The Eps homology (EH) domain is an evolutionary conserved protein interaction module originally identified as a tandem repeat of approximately 100 amino acids at the N-terminus of the proteins Eps15 and Eps15R . When functional information is available, EH-containing proteins are often implicated in regulation of protein transport and membrane traffic [1, 2], in actin cytoskeleton organization  and in tyrosine kinase signaling pathways [3–6].
Screening with a multivalent nonapeptide phage display library has identified peptides containing an NPF (Asn-Pro-Phe) motif as the preferred ligands of EH domains . While the tripeptide motif is essential for binding, flanking amino acids contribute to modulate binding affinity . A more detailed characterization of several EH domains, by phage display, has revealed that some EH domains may also bind to peptides characterized by different motifs . The NPF-containing peptides are designated class I peptides; class II peptides are characterized by Trp-Trp (WW), Phe-Trp (FW), or Ser-Gly-Trp (SGW) consensus sequences while the EH domain of the yeast protein End3p binds class III peptides containing the His-Ser/Thr-Phe motif . However, till now, no class II or class III motifs have been found to be involved in EH domain recognition in physiological processes.
The structures of five different EH domains have been determined [8–12] and the molecular and structural bases of their binding to class I peptides have been elucidated. The EH domains are formed by two closely associated helix-loop-helix motifs connected by a short antiparallel β-sheet. Comparison of the amino acid sequences of different EH domains indicates that the structurally critical residues involved in the packing of the hydrophobic core are highly conserved throughout the family . Binding to the NPF motif is mediated by a conserved hydrophobic pocket formed by Leu155, Leu165 and Trp169 in the second EH domain of Eps15. Mutations in Leu165 and Trp169 were shown to abolish the binding to NPF-containing peptides [7, 11].
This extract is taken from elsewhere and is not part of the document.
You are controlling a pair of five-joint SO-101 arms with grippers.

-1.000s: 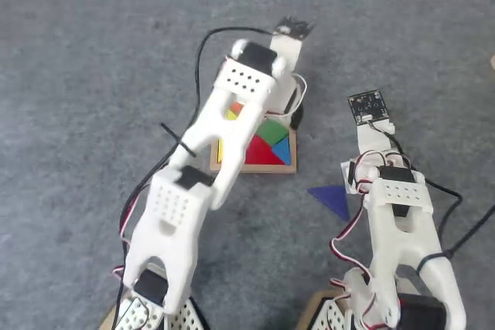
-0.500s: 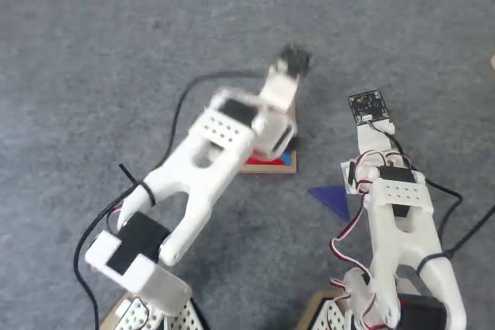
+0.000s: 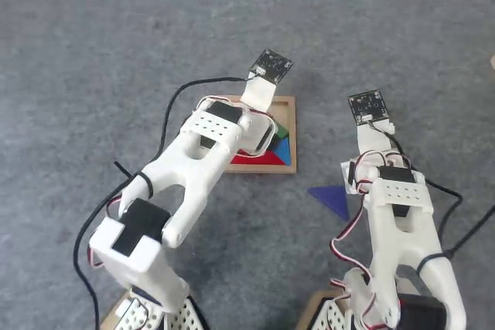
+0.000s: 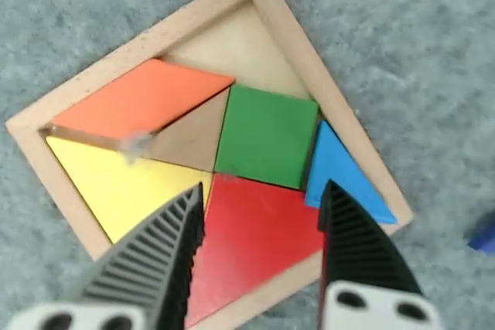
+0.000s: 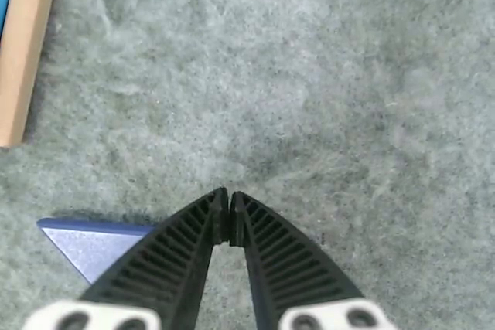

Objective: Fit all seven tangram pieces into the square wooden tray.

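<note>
A: Step in hand?

B: Down to the last piece, by the look of it. Below the left jaws, in the tray [image 4: 291, 36]: orange parallelogram [image 4: 139, 102], green square [image 4: 267, 137], blue triangle [image 4: 340, 171], red triangle [image 4: 255, 226], yellow triangle [image 4: 124, 187] and small brown triangle [image 4: 189, 141]. Beyond the tips of those jaws, past orange and green, one bare triangular gap [image 4: 232, 48] at the tray corner.

A: And the jaws themselves?

B: On the left jaws: apart, nothing between, hovering over red and yellow. On the right jaws: pressed together, empty, low over the grey bench [image 5: 309, 75].

A: Seventh piece?

B: Indigo triangle [image 5: 93, 245], flat on the bench just beside the right jaws, partly hidden behind one of them. Well apart from the left jaws.

A: Next move?

B: Probably for the right jaws: opening, shifting sideways over the indigo triangle, pinching across its edges, carrying to the gap. Calls for turning the piece until its square corner meets the tray corner. Likely a snug fit, so a level drop and perhaps a nudge.

A: Any writing to read?

B: None legible on tray or pieces.
</note>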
Interestingly, the EH domain of POB1 can bind Eps15, a protein which lacks NPF motifs or other EH-binding motifs (Figure 1). In particular, the POB1 binding-region maps between amino acids 504–745  and it contains 12 DPF (Aspartate-Proline-Phenylalanine) motifs. It has been observed that the EH domain of Reps1, a protein related but not identical to POB1, can bind to a peptide containing a DPF motif ; furthermore, Cupers and collaborators reported the presence of tetramers of Eps15 and suggested that they might be stabilized by low-affinity interactions between the N-terminal EH domains and the DPF carboxy-terminal region .
The DPF region of Eps15 on the other hand, by binding to the N-terminal "appendage" region of the AP-2 component α-adaptin, is also involved in its recruitment to sites of coated pit assembly [17, 18].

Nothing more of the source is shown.